Ainsi, Luke Jerram réalise d’impressionnantes sculptures en verre de virus, de bactéries et de cellules. Dépourvues de couleur, elles rappellent que les teintes que nous associons souvent aux microbes sont le fruit de colorisations artificielles utilisées pour faciliter leur observation. En retirant cette couche visuelle, l’artiste invite à regarder autrement des organismes que nous ne voyons jamais à l’œil nu.
À l’autre extrémité du spectre, Suzanne Anker explore les questions soulevées par la génétique, l’ADN, le séquençage et les biotechnologies. Ses installations mêlent culture scientifique et réflexion sur les choix que la médecine moderne nous permettra bientôt de faire.
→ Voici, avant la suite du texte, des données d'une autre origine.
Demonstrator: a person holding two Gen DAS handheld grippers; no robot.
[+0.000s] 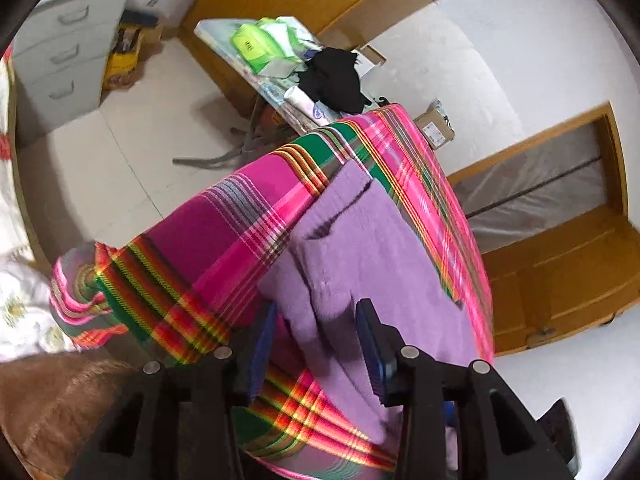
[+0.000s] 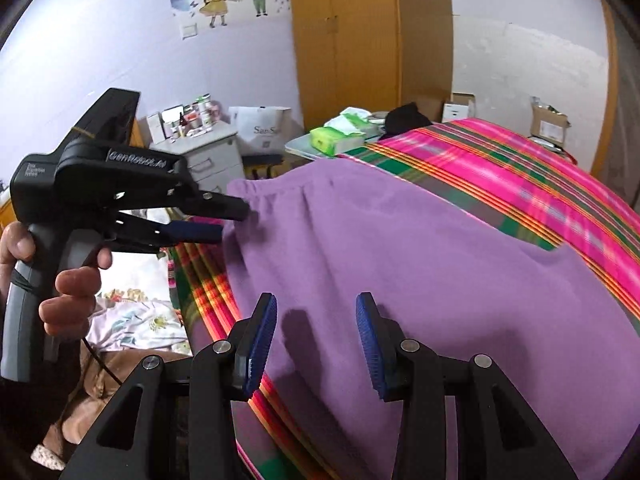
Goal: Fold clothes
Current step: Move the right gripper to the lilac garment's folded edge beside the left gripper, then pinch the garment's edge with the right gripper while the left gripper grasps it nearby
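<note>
Oddly, purple garment (image 2: pixel 400 264) (lower edge cut off) lies on striped cloth (image 2: pixel 500 168).

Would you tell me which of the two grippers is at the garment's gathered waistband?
The left gripper, at the purple garment's waistband; the right gripper hovers over its middle.

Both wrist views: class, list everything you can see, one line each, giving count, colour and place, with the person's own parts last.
Purple garment: one, lilac, spread on the striped cloth.
Striped cloth: one, pink, green and red, covering the work surface.
Black garment: one, black, on the side table behind.
Tissue pack: one, bright green, on that side table.
Drawer cabinet: one, grey, against the wall.
Wardrobe: one, wooden, far wall.
Left tool: one, black, jaws apart at the garment's edge.
Right tool: one, black with blue pads, open above the garment.
</note>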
D’autres créateurs utilisent des radiographies, des scanners ou des IRM comme matière première. Des fractures deviennent des paysages abstraits, un cerveau vu en IRM se transforme en sculpture lumineuse, tandis que des algorithmes d’intelligence artificielle génèrent des représentations inédites du corps humain à partir de milliers d’images médicales.
Le microbiote inspire également plusieurs artistes qui représentent l’immense diversité des bactéries vivant en nous. Invisibles, elles deviennent soudain visibles, poétiques et rappellent que notre organisme est un véritable écosystème.
La médecine cherche à comprendre le vivant, l’art cherche à lui donner du sens.
Lorsque les deux se rencontrent, ils nous offrent une autre manière de regarder le corps humain, non plus uniquement comme un ensemble d’organes, mais comme un territoire d’émotions, de découvertes et de questions.